■ **Activity**
Go through the data line by line from the top, retyping each exactly, and end with the line that contains "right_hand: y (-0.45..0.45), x".
-- Opening Marker --
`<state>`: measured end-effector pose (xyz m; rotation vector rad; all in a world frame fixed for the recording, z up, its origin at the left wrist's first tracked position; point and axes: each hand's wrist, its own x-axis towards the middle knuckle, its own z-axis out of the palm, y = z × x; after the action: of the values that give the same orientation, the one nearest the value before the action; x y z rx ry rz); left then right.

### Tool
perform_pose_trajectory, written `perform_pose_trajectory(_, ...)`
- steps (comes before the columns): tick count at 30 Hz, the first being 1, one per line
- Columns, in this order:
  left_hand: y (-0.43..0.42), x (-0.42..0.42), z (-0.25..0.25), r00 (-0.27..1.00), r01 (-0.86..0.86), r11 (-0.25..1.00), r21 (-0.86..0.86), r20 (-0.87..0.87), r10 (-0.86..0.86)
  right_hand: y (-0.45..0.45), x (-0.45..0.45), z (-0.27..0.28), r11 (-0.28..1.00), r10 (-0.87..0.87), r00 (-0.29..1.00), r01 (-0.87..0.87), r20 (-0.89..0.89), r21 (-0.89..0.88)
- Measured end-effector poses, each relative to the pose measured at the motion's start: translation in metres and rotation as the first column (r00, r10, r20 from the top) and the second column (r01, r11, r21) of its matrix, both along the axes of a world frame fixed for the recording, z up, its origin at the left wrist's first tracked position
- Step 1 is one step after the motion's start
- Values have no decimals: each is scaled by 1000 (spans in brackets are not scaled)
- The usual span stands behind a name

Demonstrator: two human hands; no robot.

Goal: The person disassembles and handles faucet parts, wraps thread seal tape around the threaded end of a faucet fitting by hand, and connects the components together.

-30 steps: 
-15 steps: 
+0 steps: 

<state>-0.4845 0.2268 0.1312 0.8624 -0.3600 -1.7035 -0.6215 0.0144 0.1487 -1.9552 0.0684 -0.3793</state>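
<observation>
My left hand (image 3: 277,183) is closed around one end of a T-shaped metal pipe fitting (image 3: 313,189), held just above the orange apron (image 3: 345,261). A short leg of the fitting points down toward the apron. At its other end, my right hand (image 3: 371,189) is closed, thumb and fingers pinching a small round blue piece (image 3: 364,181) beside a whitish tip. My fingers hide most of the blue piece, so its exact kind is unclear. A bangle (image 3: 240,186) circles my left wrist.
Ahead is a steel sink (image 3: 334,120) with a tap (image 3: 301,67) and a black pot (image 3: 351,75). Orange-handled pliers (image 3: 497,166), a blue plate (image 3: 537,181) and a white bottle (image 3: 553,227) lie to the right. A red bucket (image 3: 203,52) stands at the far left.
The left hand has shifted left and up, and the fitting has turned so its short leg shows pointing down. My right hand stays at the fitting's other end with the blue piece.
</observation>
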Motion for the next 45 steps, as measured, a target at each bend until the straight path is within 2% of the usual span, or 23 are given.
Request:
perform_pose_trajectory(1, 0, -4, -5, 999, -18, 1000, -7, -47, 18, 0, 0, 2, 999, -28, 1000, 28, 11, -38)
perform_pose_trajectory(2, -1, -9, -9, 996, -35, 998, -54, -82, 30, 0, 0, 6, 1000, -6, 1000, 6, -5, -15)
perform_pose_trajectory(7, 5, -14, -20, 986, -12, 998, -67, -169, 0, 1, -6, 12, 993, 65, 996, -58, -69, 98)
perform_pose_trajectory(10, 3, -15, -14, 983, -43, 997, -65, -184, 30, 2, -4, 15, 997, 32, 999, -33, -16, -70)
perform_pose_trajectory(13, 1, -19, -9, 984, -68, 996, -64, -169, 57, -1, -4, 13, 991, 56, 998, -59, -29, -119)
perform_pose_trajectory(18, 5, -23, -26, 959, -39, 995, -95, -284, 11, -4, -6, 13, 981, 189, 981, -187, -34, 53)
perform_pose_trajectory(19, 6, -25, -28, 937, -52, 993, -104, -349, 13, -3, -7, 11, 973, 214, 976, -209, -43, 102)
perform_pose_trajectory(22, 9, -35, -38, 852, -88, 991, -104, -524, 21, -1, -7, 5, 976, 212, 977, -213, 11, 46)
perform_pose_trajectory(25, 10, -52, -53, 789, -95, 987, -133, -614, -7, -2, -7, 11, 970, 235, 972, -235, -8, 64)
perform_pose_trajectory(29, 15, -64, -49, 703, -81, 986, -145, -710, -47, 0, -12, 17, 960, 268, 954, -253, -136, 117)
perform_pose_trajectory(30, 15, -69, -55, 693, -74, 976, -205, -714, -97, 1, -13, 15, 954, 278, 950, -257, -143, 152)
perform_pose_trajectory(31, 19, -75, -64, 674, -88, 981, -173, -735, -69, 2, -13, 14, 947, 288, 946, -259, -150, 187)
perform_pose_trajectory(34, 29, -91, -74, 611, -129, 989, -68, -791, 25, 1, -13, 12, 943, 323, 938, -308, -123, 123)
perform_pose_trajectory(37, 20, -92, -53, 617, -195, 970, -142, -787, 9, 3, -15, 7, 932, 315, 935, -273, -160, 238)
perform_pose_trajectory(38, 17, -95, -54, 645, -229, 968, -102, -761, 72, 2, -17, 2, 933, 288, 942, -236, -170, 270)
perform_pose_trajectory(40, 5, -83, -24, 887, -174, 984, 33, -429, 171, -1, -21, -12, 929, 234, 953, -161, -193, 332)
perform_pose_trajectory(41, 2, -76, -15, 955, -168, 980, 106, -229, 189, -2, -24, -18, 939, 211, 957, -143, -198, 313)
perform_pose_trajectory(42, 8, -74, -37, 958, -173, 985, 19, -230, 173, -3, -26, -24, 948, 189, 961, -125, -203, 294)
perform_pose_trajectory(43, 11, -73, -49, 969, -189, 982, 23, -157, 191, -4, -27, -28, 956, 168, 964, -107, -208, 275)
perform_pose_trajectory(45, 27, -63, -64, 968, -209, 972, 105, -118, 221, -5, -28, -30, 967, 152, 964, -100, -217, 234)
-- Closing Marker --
■ **Finished task**
`<state>`: measured end-effector pose (xyz m; rotation vector rad; all in a world frame fixed for the recording, z up, its origin at the left wrist's first tracked position; point and axes: each hand's wrist, its own x-axis towards the middle knuckle, its own z-axis out of the palm, y = z × x; after the action: of the values that give the same orientation, the one nearest the value before the action; x y z rx ry rz); left then right.

### Tool
perform_pose_trajectory, written `perform_pose_trajectory(_, ...)`
- steps (comes before the columns): tick count at 30 Hz, the first being 1, one per line
- Columns, in this order:
  left_hand: y (-0.43..0.42), x (-0.42..0.42), z (-0.25..0.25), r00 (-0.27..1.00), r01 (-0.86..0.86), r11 (-0.25..1.00), r21 (-0.86..0.86), r20 (-0.87..0.87), r10 (-0.86..0.86)
  right_hand: y (-0.45..0.45), x (-0.45..0.45), z (-0.27..0.28), r11 (-0.28..1.00), r10 (-0.87..0.87), r00 (-0.29..1.00), r01 (-0.87..0.87), r20 (-0.89..0.89), r21 (-0.89..0.88)

No further output is required here.